* _Task goal_
From the listing that follows, extract every line and set it down unaltered.

* _Input data_
========================================================================

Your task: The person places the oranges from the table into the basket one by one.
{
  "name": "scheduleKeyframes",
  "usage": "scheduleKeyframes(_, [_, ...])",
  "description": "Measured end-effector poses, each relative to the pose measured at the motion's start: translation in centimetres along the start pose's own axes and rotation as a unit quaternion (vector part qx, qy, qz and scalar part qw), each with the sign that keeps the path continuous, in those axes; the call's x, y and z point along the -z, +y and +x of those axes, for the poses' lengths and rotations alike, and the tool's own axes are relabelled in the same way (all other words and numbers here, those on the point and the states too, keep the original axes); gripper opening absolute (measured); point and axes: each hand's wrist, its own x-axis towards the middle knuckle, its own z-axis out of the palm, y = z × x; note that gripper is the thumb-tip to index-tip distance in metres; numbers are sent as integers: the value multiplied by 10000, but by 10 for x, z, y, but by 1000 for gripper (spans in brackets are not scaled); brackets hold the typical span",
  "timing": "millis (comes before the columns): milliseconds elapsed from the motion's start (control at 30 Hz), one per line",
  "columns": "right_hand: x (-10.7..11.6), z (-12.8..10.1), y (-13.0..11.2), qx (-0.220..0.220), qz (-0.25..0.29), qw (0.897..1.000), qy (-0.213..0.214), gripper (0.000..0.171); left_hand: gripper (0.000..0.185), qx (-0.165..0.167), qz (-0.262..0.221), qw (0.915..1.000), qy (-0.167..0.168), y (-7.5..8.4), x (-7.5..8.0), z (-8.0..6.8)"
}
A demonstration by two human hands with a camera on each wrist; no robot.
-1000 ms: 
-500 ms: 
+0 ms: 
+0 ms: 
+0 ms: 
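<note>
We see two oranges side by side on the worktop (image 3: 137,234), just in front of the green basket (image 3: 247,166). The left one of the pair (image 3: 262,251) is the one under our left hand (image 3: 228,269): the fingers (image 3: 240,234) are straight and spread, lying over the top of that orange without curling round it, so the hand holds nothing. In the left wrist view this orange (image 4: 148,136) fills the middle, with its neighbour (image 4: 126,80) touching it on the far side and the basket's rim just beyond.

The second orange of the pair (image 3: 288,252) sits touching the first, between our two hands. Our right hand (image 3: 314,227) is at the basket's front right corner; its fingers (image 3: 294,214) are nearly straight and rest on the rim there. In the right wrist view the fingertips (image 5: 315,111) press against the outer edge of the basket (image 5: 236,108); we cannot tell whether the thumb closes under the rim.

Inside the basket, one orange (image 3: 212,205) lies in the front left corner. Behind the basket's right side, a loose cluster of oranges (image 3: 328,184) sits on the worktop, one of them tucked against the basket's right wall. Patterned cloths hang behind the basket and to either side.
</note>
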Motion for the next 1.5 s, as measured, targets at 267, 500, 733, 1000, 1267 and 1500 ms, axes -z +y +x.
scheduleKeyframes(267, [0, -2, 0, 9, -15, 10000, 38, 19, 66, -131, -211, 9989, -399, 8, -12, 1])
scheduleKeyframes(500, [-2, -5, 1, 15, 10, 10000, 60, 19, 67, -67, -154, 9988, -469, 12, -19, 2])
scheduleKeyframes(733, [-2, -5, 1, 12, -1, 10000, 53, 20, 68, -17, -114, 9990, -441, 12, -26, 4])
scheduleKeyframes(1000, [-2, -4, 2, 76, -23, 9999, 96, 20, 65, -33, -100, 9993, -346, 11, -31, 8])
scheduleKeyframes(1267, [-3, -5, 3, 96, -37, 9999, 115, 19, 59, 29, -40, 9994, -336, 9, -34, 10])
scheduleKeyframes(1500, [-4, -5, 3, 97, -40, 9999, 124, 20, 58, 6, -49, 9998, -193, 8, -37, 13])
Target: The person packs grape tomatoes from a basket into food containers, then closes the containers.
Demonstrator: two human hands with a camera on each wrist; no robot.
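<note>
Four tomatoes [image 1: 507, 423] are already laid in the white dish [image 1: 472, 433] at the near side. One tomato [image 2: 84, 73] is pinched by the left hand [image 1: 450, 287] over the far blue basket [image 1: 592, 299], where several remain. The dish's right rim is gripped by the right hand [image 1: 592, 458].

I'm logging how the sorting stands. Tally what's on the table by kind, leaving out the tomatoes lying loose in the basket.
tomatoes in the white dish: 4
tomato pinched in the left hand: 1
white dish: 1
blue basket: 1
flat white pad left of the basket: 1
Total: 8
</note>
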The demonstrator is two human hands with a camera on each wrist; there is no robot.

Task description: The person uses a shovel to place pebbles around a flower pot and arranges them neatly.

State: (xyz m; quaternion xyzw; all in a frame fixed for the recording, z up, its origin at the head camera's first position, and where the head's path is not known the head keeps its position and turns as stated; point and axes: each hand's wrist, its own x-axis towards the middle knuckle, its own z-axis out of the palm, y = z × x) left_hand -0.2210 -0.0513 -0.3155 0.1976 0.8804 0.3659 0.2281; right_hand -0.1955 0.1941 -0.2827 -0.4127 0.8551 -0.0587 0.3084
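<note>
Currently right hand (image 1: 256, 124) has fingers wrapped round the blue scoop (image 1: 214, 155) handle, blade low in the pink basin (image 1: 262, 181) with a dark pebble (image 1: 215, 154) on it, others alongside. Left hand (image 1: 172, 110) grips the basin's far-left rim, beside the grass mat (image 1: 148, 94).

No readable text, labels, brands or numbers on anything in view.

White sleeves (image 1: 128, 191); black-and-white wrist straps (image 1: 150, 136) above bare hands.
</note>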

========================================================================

* _Written answer_
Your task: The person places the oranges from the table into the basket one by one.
{
  "name": "scheduleKeyframes",
  "usage": "scheduleKeyframes(_, [_, ...])",
  "description": "Measured end-effector poses, each relative to the pose measured at the motion's start: translation in centimetres along the start pose's own axes and rotation as a unit quaternion (vector part qx, qy, qz and scalar part qw), each with the sign that keeps the path continuous, in those axes; the call's x, y and z point along the -z, +y and +x of those axes, for the poses' lengths and rotations alike, and the tool's own axes are relabelled in the same way (all other words and numbers here, those on the point and the states too, keep the original axes); gripper opening absolute (measured); point and axes: each hand's wrist, its own x-axis towards the middle knuckle, its own z-axis out of the palm, y = z × x; note that gripper is the thumb-tip to index-tip distance in metres; numbers are sent as integers: the value multiplied by 10000, but by 10 for x, z, y, but by 1000 for gripper (spans in brackets are not scaled); brackets hold the typical span",
  "timing": "millis (comes before the columns): milliseconds elapsed from the motion's start (control at 30 Hz), one per line",
  "columns": "right_hand: x (-10.7..11.6), z (-12.8..10.1), y (-13.0..11.2), qx (-0.220..0.220), qz (-0.25..0.29), qw (0.897..1.000), qy (-0.213..0.214), gripper (0.000..0.171); left_hand: gripper (0.000..0.185), qx (-0.165..0.167), qz (-0.262..0.221), qw (0.915..1.000), qy (-0.167..0.168), y (-7.5..8.4), x (-7.5..8.0), z (-8.0..6.8)"
}
A demonstration by two human hands with a camera on each wrist; no robot.
-1000 ms: 
-500 ms: 
+0 ms: 
+0 ms: 
+0 ms: 
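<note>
We see two oranges side by side on the worktop (image 3: 137,234), just in front of the green basket (image 3: 247,166). The left one of the pair (image 3: 262,251) is the one under our left hand (image 3: 228,269): the fingers (image 3: 240,234) are straight and spread, lying over the top of that orange without curling round it, so the hand holds nothing. In the left wrist view this orange (image 4: 148,136) fills the middle, with its neighbour (image 4: 126,80) touching it on the far side and the basket's rim just beyond.

The second orange of the pair (image 3: 288,252) sits touching the first, between our two hands. Our right hand (image 3: 314,227) is at the basket's front right corner; its fingers (image 3: 294,214) are nearly straight and rest on the rim there. In the right wrist view the fingertips (image 5: 315,111) press against the outer edge of the basket (image 5: 236,108); we cannot tell whether the thumb closes under the rim.

Inside the basket, one orange (image 3: 212,205) lies in the front left corner. Behind the basket's right side, a loose cluster of oranges (image 3: 328,184) sits on the worktop, one of them tucked against the basket's right wall. Patterned cloths hang behind the basket and to either side.
</note>
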Motion for the next 1.5 s, as measured, targets at 267, 500, 733, 1000, 1267 and 1500 ms, axes -z +y +x.
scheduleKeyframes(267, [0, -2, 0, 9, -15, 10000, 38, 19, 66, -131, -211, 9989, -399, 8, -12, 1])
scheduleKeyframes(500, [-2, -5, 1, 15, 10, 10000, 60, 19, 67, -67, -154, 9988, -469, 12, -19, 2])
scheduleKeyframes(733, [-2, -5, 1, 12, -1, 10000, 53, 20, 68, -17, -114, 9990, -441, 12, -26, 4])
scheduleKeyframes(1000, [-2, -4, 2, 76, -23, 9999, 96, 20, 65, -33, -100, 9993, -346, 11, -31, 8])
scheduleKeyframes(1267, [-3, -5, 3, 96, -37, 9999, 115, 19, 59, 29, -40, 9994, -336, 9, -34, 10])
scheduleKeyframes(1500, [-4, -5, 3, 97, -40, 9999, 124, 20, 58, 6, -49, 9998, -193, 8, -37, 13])
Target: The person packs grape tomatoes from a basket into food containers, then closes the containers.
Demonstrator: two human hands with a camera on each wrist; no robot.
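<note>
Four tomatoes [image 1: 507, 423] are already laid in the white dish [image 1: 472, 433] at the near side. One tomato [image 2: 84, 73] is pinched by the left hand [image 1: 450, 287] over the far blue basket [image 1: 592, 299], where several remain. The dish's right rim is gripped by the right hand [image 1: 592, 458].

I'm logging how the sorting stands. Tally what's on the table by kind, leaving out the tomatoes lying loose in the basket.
tomatoes in the white dish: 4
tomato pinched in the left hand: 1
white dish: 1
blue basket: 1
flat white pad left of the basket: 1
Total: 8
</note>
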The demonstrator is two human hands with a camera on each wrist; there is no robot.

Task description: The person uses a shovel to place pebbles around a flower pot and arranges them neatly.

State: (xyz m; quaternion xyzw; all in a frame fixed for the recording, z up, its origin at the head camera's first position, and where the head's path is not known the head keeps its position and turns as stated; point and axes: each hand's wrist, its own x-axis towards the middle knuckle, its own z-axis out of the palm, y = z × x) left_hand -0.2210 -0.0513 -0.3155 0.1976 0.8804 0.3659 0.2281; right_hand -0.1955 0.1941 -0.2827 -0.4127 0.8551 -0.0587 0.3084
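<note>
Currently right hand (image 1: 256, 124) has fingers wrapped round the blue scoop (image 1: 214, 155) handle, blade low in the pink basin (image 1: 262, 181) with a dark pebble (image 1: 215, 154) on it, others alongside. Left hand (image 1: 172, 110) grips the basin's far-left rim, beside the grass mat (image 1: 148, 94).

No readable text, labels, brands or numbers on anything in view.

White sleeves (image 1: 128, 191); black-and-white wrist straps (image 1: 150, 136) above bare hands.
</note>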

No further response is needed.